Environmental History Conference Brings Interdisciplinary Eye to Human Development
by Stephanie M. McPherson
Environmental history helps experts analyze the present climate crisis in the context of the past. Decisions that brought us to this moment—from converting forests to farmland centuries ago to the advent of power plants—provide insights on how to better arm ourselves in the fight against climate change. Collaboration with this interdisciplinary group of scholars can help the Schiller Institute make progress in their work on energy and the environment.
To that end, Schiller co-sponsored the 2023 American Society of Environmental History conference, which was hosted in Boston March 22 through 26.
“A key goal of the Schiller Institute is to help develop collaborations amongst scholars of all disciplines,” says Dr. Laura J. Steinberg, Seidner Family Executive Director for the Schiller Institute and a speaker at an opening session of the conference. “We hope that the folks in the room will consider working with the Institute as we engage locally, nationally, and globally to address some of the most important environmental problems that we face.”
Environmental history studies the human-influenced changes that have occurred throughout the world’s natural landscapes and how those changes affect both the Earth and humanity itself. The conference brought together more than 600 experts in the field, from academic historians to leaders of local Native American tribes. Four days of seminars, talks, and field trips gave scholars the opportunity to expand their points of view and strengthen their research ideas. Because the environmental history specialty is so broad with so many areas of focus, it is an inherently interdisciplinary field.
“Many environmental historians have backgrounds in the sciences or as park rangers or public historians or K to 12 educators,” says Conevery Valencius, Professor of History and a co-organizer of this year's conference. “I worked with UMass Boston on a tour of Boston Harbor that involved both the Boston City archeologist, the sachem of the Massachusetts tribe, and the acting dean of the School for the Environment at UMass Boston to say, ‘how are we finding out about the past of the Boston region in conversation with indigenous peoples in ways that connect the social sciences with humanities and the physical sciences?”

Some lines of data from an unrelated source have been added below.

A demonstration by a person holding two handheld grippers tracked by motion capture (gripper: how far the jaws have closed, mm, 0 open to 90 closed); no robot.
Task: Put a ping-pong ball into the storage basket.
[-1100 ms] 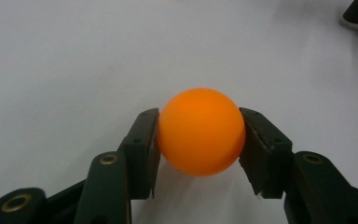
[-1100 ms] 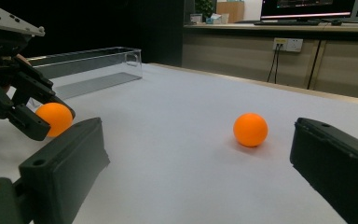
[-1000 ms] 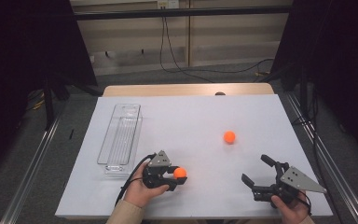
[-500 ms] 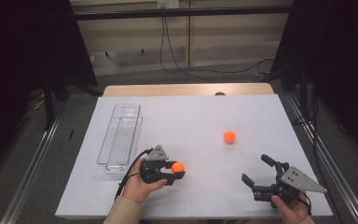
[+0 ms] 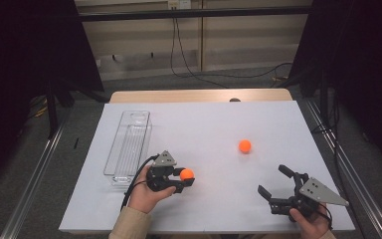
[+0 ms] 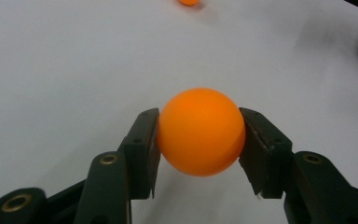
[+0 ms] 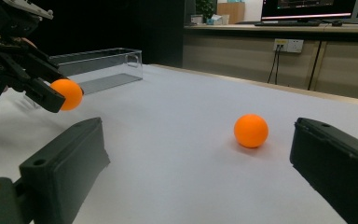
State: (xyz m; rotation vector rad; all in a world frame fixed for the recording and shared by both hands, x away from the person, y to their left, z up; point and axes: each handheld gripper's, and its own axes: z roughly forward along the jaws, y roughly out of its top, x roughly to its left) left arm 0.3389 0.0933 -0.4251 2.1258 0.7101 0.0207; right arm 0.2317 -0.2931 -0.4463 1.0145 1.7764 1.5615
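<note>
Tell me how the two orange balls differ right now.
The held ball is clamped between the jaws of the left gripper; the free ball touches no gripper. The held ball is near the clear tray; the free ball lies on the white table, farther toward the right gripper, whose jaws stand open. Both look alike in colour and size.

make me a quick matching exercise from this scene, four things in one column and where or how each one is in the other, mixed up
Things
1. left gripper
2. right gripper
3. loose orange ball
4. clear tray

States
A. lies alone on the white table top
B. jaws open, nothing between them
C. stands at the table's left side
D. shut on an orange ball

Pairs: 1-D, 2-B, 3-A, 4-C
</note>
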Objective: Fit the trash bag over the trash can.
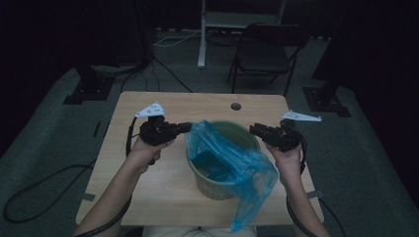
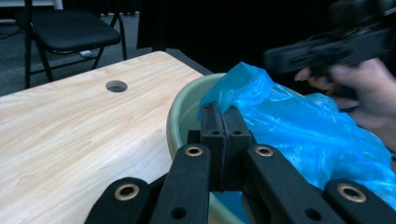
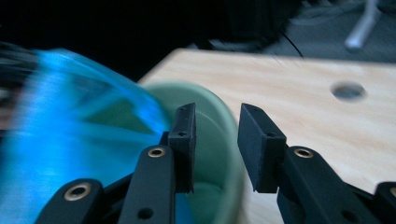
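Left gripper (image 2: 223, 122) pinches the blue bag (image 1: 232, 160) at the green bin's (image 1: 212, 187) rim — right gripper (image 3: 215, 135) gapes, empty.

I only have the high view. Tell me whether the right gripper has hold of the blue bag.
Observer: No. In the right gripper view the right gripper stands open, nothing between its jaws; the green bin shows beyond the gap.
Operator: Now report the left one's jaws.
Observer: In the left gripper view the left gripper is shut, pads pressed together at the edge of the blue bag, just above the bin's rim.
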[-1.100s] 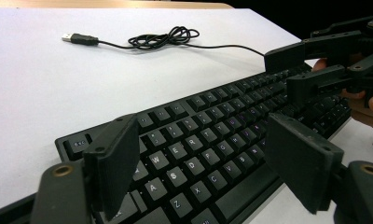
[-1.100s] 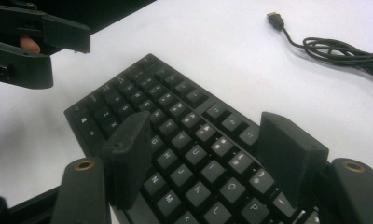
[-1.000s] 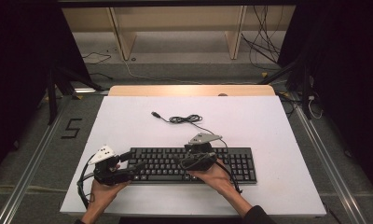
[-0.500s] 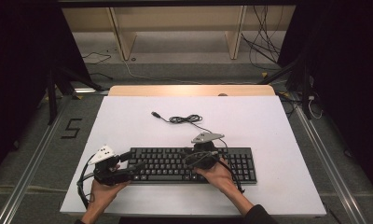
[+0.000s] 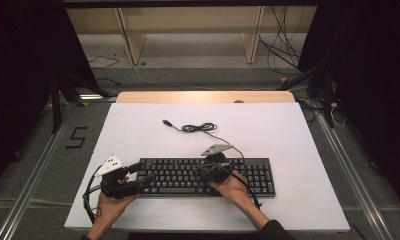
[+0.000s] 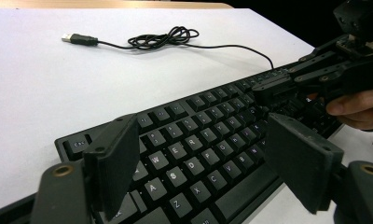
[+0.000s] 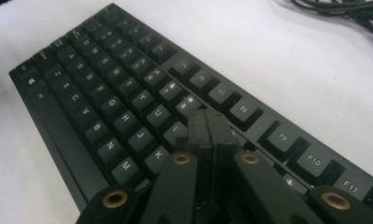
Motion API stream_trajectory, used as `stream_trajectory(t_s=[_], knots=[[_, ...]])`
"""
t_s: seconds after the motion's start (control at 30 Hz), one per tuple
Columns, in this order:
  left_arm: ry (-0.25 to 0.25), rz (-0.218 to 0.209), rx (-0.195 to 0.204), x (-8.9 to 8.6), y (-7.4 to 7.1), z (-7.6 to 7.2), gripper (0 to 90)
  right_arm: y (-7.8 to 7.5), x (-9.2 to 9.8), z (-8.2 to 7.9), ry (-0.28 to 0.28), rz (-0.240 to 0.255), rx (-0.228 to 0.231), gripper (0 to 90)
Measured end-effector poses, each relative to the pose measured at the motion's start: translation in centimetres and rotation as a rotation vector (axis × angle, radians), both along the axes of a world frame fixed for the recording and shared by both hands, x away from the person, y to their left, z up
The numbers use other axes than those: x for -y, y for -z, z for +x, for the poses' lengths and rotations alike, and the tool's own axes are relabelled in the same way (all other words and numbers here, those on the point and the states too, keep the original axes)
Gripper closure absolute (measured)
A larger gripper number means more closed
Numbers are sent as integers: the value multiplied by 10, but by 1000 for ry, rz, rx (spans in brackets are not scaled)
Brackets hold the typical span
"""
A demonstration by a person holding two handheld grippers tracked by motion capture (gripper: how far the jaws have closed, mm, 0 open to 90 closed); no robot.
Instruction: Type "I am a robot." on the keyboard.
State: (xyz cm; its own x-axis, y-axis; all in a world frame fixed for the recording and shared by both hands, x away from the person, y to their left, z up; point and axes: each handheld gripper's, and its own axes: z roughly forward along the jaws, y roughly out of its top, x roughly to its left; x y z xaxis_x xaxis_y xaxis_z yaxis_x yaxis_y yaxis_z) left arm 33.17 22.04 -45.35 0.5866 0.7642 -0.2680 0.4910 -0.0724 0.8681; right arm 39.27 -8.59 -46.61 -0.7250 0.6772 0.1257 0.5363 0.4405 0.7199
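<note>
a flat black plastic keyboard (image 5: 208,176) lies at 6 o'clock on the white tabletop (image 5: 288,130). left claw (image 6: 203,163) gapes wide over its 9 o'clock end; right claw (image 7: 208,126), pinched together, touches middle keys.

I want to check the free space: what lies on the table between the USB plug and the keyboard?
In the high view, bare white table lies between the USB plug and the keyboard; the coiled cable sits to the right of that stretch.

Black keyboard (image 5: 188,176), flat, near table edge
</note>
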Motion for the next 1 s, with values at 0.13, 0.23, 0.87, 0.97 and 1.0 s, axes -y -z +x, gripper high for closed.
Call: stream_trajectory(t_s=[0.13, 0.23, 0.87, 0.97, 1.0], knots=[[0, 0, 0, 0, 0, 0, 262, 4, -4, 1, -2, -16, -8, 900], [0, 0, 1, 0, 0, 0, 262, 7, -6, 1, -1, -30, -8, 900], [1, 2, -3, 0, 0, 1, 262, -3, 0, -3, 39, 53, 30, 854], [3, 6, -3, 0, 0, 1, 264, -6, 4, -4, 43, 77, 32, 792], [3, 7, -4, 0, 1, 1, 266, -8, 5, -5, 46, 88, 36, 768]])
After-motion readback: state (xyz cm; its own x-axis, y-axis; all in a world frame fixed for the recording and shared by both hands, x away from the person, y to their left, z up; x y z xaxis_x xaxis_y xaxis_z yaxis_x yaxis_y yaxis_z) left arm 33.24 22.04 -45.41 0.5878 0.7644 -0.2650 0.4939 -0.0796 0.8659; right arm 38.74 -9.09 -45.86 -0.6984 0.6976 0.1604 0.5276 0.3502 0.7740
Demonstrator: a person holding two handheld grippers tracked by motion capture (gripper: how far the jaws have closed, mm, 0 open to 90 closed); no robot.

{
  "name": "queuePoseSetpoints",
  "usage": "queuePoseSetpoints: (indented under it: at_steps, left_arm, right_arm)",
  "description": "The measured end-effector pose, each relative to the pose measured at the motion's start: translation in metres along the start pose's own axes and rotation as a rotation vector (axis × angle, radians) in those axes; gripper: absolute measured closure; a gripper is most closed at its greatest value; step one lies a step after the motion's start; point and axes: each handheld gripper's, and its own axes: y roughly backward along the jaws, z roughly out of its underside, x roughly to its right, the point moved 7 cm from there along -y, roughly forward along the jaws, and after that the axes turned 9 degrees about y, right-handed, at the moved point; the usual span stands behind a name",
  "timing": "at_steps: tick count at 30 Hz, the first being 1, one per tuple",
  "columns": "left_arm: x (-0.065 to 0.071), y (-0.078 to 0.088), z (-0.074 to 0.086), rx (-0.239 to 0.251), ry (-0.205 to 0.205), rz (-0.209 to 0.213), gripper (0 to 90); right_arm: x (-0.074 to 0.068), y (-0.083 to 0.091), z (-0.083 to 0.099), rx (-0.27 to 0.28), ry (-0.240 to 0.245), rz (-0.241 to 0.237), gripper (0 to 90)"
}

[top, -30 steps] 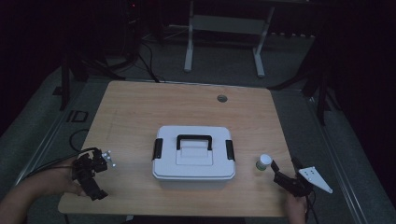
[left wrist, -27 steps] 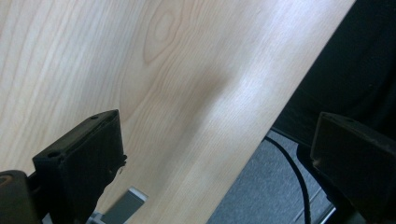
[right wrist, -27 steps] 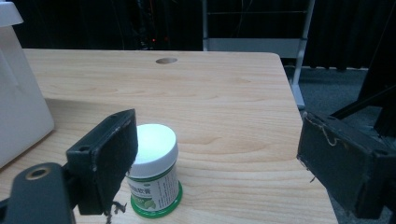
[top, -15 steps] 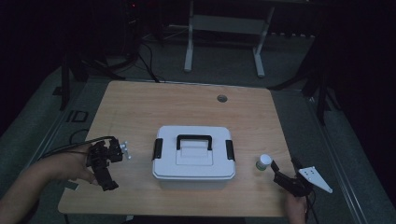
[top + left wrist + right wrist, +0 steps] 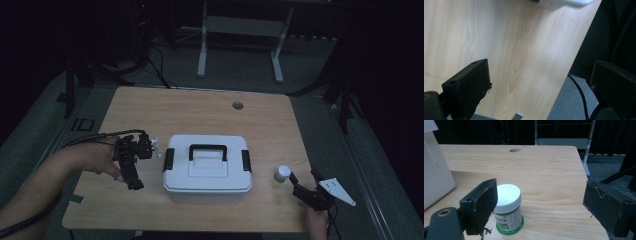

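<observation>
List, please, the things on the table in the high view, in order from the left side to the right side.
left gripper → white box → small white-capped jar → right gripper

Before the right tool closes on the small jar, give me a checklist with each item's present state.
1. Right tool open: ok, jaws spread wide.
2. White-lidded jar upright on the table: ok.
3. Jar centred between the jaws: not ok, it sits beside the left jaw in the right gripper view.
4. Jar apart from the white case: ok.
5. Left tool open, holding nothing: ok.
6. Case latches fastened: cannot tell.
</observation>
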Motion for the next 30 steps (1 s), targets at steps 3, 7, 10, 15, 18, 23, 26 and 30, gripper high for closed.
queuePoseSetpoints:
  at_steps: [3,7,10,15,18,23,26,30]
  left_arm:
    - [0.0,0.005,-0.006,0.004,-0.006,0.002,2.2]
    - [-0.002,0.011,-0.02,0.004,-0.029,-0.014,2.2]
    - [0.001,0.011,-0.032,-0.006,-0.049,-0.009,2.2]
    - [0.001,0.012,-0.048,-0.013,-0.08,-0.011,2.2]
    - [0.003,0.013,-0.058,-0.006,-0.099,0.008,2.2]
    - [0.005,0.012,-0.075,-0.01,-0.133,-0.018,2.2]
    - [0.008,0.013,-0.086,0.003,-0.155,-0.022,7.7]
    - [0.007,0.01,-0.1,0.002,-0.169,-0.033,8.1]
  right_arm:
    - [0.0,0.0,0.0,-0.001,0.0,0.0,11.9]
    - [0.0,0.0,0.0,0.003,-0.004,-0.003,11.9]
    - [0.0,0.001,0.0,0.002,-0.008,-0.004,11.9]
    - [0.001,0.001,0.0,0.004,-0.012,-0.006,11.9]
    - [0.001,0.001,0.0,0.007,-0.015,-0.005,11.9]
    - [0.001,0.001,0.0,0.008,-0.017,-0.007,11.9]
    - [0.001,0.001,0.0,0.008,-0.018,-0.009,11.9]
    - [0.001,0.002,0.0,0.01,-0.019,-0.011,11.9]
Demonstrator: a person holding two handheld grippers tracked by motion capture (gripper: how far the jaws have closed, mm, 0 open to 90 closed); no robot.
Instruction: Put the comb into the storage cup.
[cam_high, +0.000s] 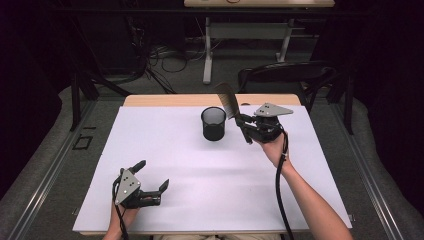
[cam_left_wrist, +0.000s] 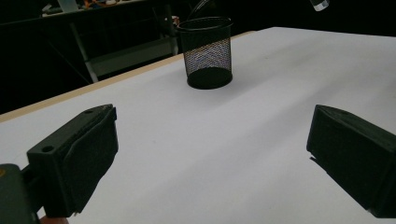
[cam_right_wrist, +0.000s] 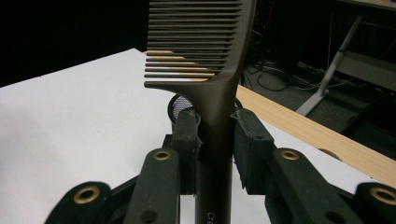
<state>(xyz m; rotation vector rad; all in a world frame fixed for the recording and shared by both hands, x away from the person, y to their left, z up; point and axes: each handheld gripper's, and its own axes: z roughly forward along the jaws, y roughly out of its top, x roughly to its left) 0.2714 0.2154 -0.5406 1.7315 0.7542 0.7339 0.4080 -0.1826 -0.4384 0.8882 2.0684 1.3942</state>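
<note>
High view, near edge: the left gripper (cam_high: 150, 180) rests low on the desk (cam_high: 180, 170), its fingers (cam_left_wrist: 74, 158) wide apart and empty. Farther off, the right gripper (cam_high: 243, 125) has its fingers (cam_right_wrist: 187, 140) clamped on the handle of a brown comb (cam_right_wrist: 205, 46), held teeth up just beside the mesh cup (cam_high: 213, 123). The step in hand looks like carrying the comb to the cup; next it must swing over the rim and drop in handle first. The comb's top is cut off in the right gripper view, and it hides most of the cup.

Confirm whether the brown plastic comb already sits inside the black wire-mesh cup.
No: the brown plastic comb is clamped in the right gripper beside the black wire-mesh cup.
</note>
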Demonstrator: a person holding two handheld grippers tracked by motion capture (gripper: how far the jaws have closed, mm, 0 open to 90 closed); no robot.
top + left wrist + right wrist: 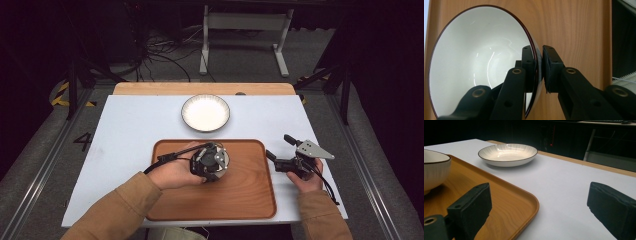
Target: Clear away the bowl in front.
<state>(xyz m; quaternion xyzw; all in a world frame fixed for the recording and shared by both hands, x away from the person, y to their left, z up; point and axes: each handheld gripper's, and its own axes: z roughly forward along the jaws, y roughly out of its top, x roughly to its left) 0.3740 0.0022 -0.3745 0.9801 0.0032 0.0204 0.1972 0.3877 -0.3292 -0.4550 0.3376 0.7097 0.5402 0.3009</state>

A separate field trip to the Arnold Arboretum showed attendees the biodiversity that has been preserved in the middle of Boston’s urban landscape. The trip also attracted a wide variety of experts.
“We had staff members from the U.S. Fish and Wildlife Service, alongside a curator of rare manuscripts, alongside various history faculty, early career faculty, and even a non-traditional graduate student with an extensive background in dairy farming,” says Laura Clerx, a PhD candidate in the history department and the leader of the Arnold Arboretum trip. “An interest in the methods and outcomes of environmental history is what brought all of these people together; and I think the conversations that can take place among this sort of group and in these settings is the most valuable thing that attendees take away from the conference.”
The work done by environmental historians of all stripes helps researchers take a long view of the course from an untouched natural world to a planet covered in houses, roads, factories, dams, mines, and so much more.
“The big issues of our present—climate change, deforestation, loss of biodiversity—how have human communities adapted to these things in the past? Anything we can learn from that?” says Clerx. “Untangling the historical threads of how we got here in terms of our reliance on fossil fuels and this economic structure that has brought us to the present climate challenges. Is there some way in which by untangling those historical threads we can see a way to move forward?”
The field also recognizes that there is a place for human development—but the key to solving the problems facing the world is to find a way to work in harmony with the natural resources we have left.
“Myself, as a person with an undergraduate degree in civil engineering and a PhD in environmental engineering, I can see the push and pull of the desire to create structures and facilities to aid communities and the very real concerns about environmental destruction that can occur from that,” says Steinberg.
This is the type of work Schiller hopes to support as they continue to develop their presence within Boston College and in the environmental research world beyond campus.
“I’m really excited that both the Schiller institute and the Morrissey College of Arts and Sciences, both of whom helped substantially support this conference, are seeing what I see,” says Valencius. “They are both correctly perceiving the ways in which this scholarly organization is trying to live out the Boston College goals of furthering excellent research, but for the common good.”